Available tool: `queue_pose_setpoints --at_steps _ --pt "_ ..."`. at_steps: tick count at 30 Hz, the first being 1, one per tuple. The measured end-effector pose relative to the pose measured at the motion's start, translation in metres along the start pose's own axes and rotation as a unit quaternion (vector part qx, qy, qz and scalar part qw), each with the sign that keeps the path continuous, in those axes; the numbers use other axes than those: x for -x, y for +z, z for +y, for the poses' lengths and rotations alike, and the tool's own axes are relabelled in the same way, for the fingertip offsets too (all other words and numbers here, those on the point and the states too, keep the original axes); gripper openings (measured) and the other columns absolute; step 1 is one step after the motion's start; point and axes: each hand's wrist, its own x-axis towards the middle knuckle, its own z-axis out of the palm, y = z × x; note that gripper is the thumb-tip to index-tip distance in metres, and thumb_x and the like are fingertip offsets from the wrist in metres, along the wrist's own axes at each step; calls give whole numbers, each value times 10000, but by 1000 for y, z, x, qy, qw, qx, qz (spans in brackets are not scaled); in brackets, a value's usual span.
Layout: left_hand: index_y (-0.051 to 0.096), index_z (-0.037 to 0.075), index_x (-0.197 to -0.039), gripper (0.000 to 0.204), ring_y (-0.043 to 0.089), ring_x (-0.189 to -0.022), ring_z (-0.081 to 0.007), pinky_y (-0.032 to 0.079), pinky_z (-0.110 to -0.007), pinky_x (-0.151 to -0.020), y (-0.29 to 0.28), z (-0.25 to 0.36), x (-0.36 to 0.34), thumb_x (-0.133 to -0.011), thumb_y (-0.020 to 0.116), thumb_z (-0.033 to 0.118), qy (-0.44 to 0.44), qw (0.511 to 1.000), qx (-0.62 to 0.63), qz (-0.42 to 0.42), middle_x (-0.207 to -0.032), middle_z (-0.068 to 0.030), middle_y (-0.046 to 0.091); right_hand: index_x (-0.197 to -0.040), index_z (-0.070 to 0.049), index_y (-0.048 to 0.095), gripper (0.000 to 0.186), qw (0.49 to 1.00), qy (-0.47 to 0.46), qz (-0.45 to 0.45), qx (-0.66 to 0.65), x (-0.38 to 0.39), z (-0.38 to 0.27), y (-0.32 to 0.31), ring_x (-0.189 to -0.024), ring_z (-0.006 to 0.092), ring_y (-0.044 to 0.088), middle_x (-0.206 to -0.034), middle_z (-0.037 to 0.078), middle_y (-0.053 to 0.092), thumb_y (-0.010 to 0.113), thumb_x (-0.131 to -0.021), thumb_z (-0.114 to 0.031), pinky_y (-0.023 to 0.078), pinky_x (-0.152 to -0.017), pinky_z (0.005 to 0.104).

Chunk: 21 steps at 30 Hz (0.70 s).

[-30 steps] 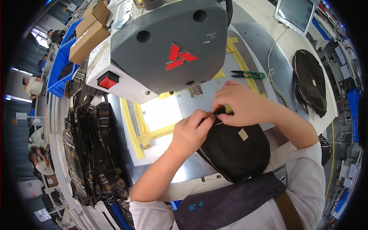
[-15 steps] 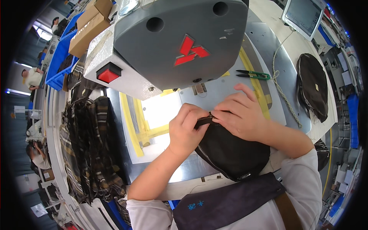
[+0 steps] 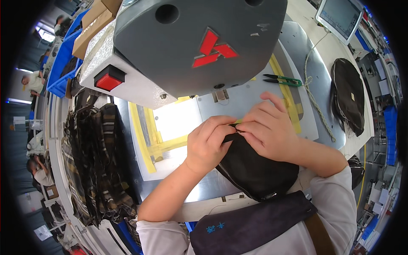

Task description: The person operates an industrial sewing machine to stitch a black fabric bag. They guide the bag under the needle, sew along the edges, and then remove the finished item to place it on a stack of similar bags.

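A black zippered bag (image 3: 260, 176) lies in front of me on the steel work surface (image 3: 186, 193), below a sewing machine's grey head (image 3: 174, 53). My left hand (image 3: 207, 142) pinches the bag's upper zippered edge, fingers curled over it. My right hand (image 3: 265, 134) grips the same edge just beside it, thumb and fingertips pinched on it, one finger raised. The fingertips of both nearly meet. Beyond them are a template plate with yellow tape (image 3: 142, 136) and green-handled thread snips (image 3: 290, 83).
Dark plaid fabric (image 3: 95, 165) is heaped at the left, below blue bins (image 3: 57, 85) and cardboard boxes (image 3: 87, 34). A red button (image 3: 108, 78) sits on the machine. Another black bag (image 3: 345, 97), a cord (image 3: 314, 102) and a tablet (image 3: 338, 17) are at the right. Several co-workers (image 3: 40, 174) sit far left.
My right hand has turned and shifted right along the bag's top edge, covering the pale patch. My left hand has moved slightly up and left, still gripping the edge.
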Motion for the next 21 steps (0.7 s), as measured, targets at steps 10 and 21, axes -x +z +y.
queue_pose_setpoints --at_steps 10,21 --pt "621 22 -851 233 675 -712 -238 532 -301 -641 0 6 -1 -666 731 -67 -150 985 17 -80 -793 -82 669 -859 -112 668 166 996 -69 -45 31 2 10 3 -866 178 564 -863 -7 596 742 -713 -142 395 -984 475" --pt "646 -18 -869 112 615 -651 -141 497 -273 -636 -10 1 -14 -819 718 52 -373 898 156 -172 -752 -94 669 -919 -88 648 177 966 107 -175 -158 -7 32 5 -873 224 602 -786 46 622 722 -767 -137 340 -1077 480"
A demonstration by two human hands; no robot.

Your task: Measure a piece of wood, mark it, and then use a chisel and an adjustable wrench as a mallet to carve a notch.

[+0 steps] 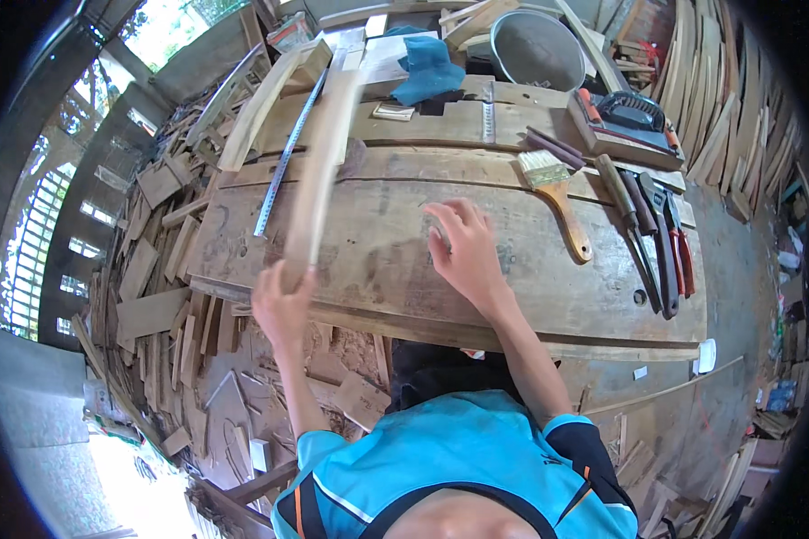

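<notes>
My left hand (pixel 283 301), at the near left edge of the workbench (pixel 395 216), is closed round the lower end of a long pale wooden strip (pixel 321 171). The strip stretches away over the bench and is smeared by motion. Above the middle of the bench, my right hand (pixel 467 256) holds nothing; its fingers are apart and slightly curled. A steel ruler (pixel 289 153) lies just left of the strip. To the right of my right hand rests a paintbrush (pixel 560 202) with a wooden handle and pale bristles.
Pliers (pixel 679 238), a dark-handled tool (pixel 661 242) and a sander-like block (pixel 634 121) lie at the right. A grey bucket (pixel 537 54) and blue cloth (pixel 427 67) stand at the back. Wood scraps (pixel 157 269) pile up left; planks (pixel 715 81) lean at far right.
</notes>
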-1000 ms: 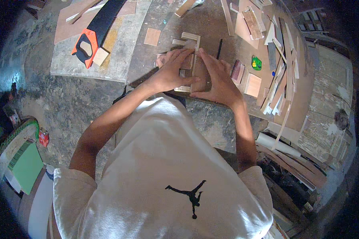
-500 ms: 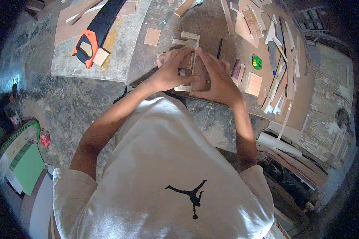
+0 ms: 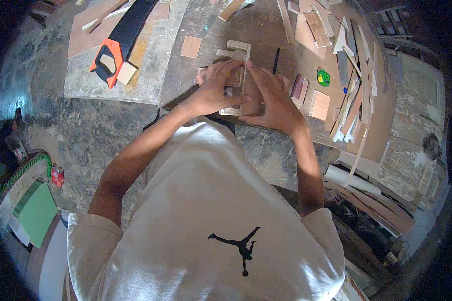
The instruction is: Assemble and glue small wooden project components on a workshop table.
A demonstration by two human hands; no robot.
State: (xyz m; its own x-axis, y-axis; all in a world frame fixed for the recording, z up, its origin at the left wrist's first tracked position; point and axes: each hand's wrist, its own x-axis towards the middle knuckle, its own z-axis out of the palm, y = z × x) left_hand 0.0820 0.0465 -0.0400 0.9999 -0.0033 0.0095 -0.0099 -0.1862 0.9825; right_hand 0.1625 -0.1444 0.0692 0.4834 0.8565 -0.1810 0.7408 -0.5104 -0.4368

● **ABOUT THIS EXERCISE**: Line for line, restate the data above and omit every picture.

● **ANSWER SECTION**:
Available tool: `queue_pose_setpoints --at_steps _ --pt "_ ..."`. at_steps: tick count at 30 Hz, the first being 1, one per tuple. The measured end-effector pose relative to the pose measured at the motion's start, translation in metres along the start pose's own axes and rotation as a unit quaternion (vector part qx, qy, qz and scalar part qw), each with the sign that keeps the path continuous, in those axes; the numbers use other axes than those: x for -x, y for +z, z for +y, for the poses' lengths and rotations alike, and the tool's own axes are relabelled in the same way, for the fingertip offsets too (all other words and numbers here, those on the point and the states too, keep the original axes); gripper openings (measured) and the other columns absolute; step 1 is one step after the motion's start; point and axes: each hand's wrist, its own x-axis towards the middle knuckle, its own z-axis out of the palm, y = z × x; note that gripper is the thumb-tip to index-tip distance in metres, and thumb_x and the like are fingertip offsets from the wrist in metres, along the wrist's own axes at each step; calls give whole numbers, each value times 10000, but by 1000 for y, z, x, qy, qw, qx, qz (spans in brackets are not scaled); in brackets, a value's usual span.
Layout: left_hand: index_y (-0.051 to 0.096), index_z (-0.037 to 0.075), index_x (-0.197 to -0.039), gripper (0.000 to 0.204), ring_y (-0.043 to 0.089), ring_x (-0.189 to -0.022), ring_z (-0.081 to 0.007), pinky_y (-0.032 to 0.079), pinky_z (-0.110 to -0.007), pinky_x (-0.151 to -0.020), y (-0.29 to 0.28), z (-0.25 to 0.36), x (-0.36 to 0.34), thumb_x (-0.133 to -0.011), thumb_y (-0.020 to 0.116), thumb_z (-0.033 to 0.118), qy (-0.44 to 0.44), qw (0.511 to 1.000), qx (-0.62 to 0.63), qz (-0.42 to 0.42), middle_x (-0.207 to -0.032), middle_z (-0.068 to 0.030), middle_y (-0.046 to 0.091); right_hand: index_x (-0.197 to -0.040), index_z (-0.070 to 0.049), index_y (-0.048 to 0.095), gripper (0.000 to 0.186), qw (0.49 to 1.00), qy (-0.47 to 0.46), qz (-0.45 to 0.45), qx (-0.66 to 0.65), x (-0.38 to 0.39), z (-0.38 to 0.27), y (-0.32 to 0.31), ring_x (-0.189 to -0.024), ring_z (-0.006 to 0.092), ring_y (-0.044 to 0.088), middle_x (-0.206 to -0.034), middle_z (-0.037 to 0.078), middle_y (-0.053 to 0.092), thumb_y (-0.010 to 0.113), thumb_x (-0.131 to -0.021), thumb_z (-0.114 to 0.031), pinky_y (-0.023 to 0.078), pinky_x (-0.152 to -0.017), pinky_z (0.005 to 0.104).

Chunk: 21 steps at 30 Hz (0.70 s).

[-30 steps] 
[-15 steps] 
[+0 steps] 

Task description: The person operates an industrial sewing machine to stitch a black fabric bag. They guide the bag under the needle, sew along the edges, and then remove the finished item to place it on a stack of similar bags.

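A black zippered bag (image 3: 260, 176) lies in front of me on the steel work surface (image 3: 186, 193), below a sewing machine's grey head (image 3: 174, 53). My left hand (image 3: 207, 142) pinches the bag's upper zippered edge, fingers curled over it. My right hand (image 3: 265, 134) grips the same edge just beside it, thumb and fingertips pinched on it, one finger raised. The fingertips of both nearly meet. Beyond them are a template plate with yellow tape (image 3: 142, 136) and green-handled thread snips (image 3: 290, 83).
Dark plaid fabric (image 3: 95, 165) is heaped at the left, below blue bins (image 3: 57, 85) and cardboard boxes (image 3: 87, 34). A red button (image 3: 108, 78) sits on the machine. Another black bag (image 3: 345, 97), a cord (image 3: 314, 102) and a tablet (image 3: 338, 17) are at the right. Several co-workers (image 3: 40, 174) sit far left.
My right hand has turned and shifted right along the bag's top edge, covering the pale patch. My left hand has moved slightly up and left, still gripping the edge.
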Motion for the next 21 steps (0.7 s), as measured, targets at steps 10 and 21, axes -x +z +y.
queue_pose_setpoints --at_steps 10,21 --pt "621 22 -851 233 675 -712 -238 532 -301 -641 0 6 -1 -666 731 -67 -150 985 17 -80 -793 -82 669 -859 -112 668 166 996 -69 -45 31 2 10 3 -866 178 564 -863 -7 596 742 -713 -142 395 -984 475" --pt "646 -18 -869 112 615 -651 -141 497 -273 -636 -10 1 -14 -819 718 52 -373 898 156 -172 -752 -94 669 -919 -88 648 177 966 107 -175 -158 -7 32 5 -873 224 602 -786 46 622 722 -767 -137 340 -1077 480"
A demonstration by two human hands; no robot.

Your task: Measure a piece of wood, mark it, and then use a chisel and an adjustable wrench as a mallet to carve a notch.

[+0 steps] 

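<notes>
My left hand (pixel 283 301), at the near left edge of the workbench (pixel 395 216), is closed round the lower end of a long pale wooden strip (pixel 321 171). The strip stretches away over the bench and is smeared by motion. Above the middle of the bench, my right hand (pixel 467 256) holds nothing; its fingers are apart and slightly curled. A steel ruler (pixel 289 153) lies just left of the strip. To the right of my right hand rests a paintbrush (pixel 560 202) with a wooden handle and pale bristles.
Pliers (pixel 679 238), a dark-handled tool (pixel 661 242) and a sander-like block (pixel 634 121) lie at the right. A grey bucket (pixel 537 54) and blue cloth (pixel 427 67) stand at the back. Wood scraps (pixel 157 269) pile up left; planks (pixel 715 81) lean at far right.
</notes>
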-1000 ms: 
-500 ms: 
+0 ms: 
The instruction is: Assemble and glue small wooden project components on a workshop table.
A demonstration by two human hands; no robot.
State: (xyz m; its own x-axis, y-axis; all in a world frame fixed for the recording, z up, its origin at the left wrist's first tracked position; point and axes: each hand's wrist, its own x-axis towards the middle knuckle, its own z-axis out of the palm, y = z × x) left_hand 0.0820 0.0465 -0.0400 0.9999 -0.0033 0.0095 -0.0099 -0.1862 0.9825; right_hand 0.1625 -0.1444 0.0692 0.4834 0.8565 -0.1810 0.7408 -0.5104 -0.4368

This completes the response to the exercise.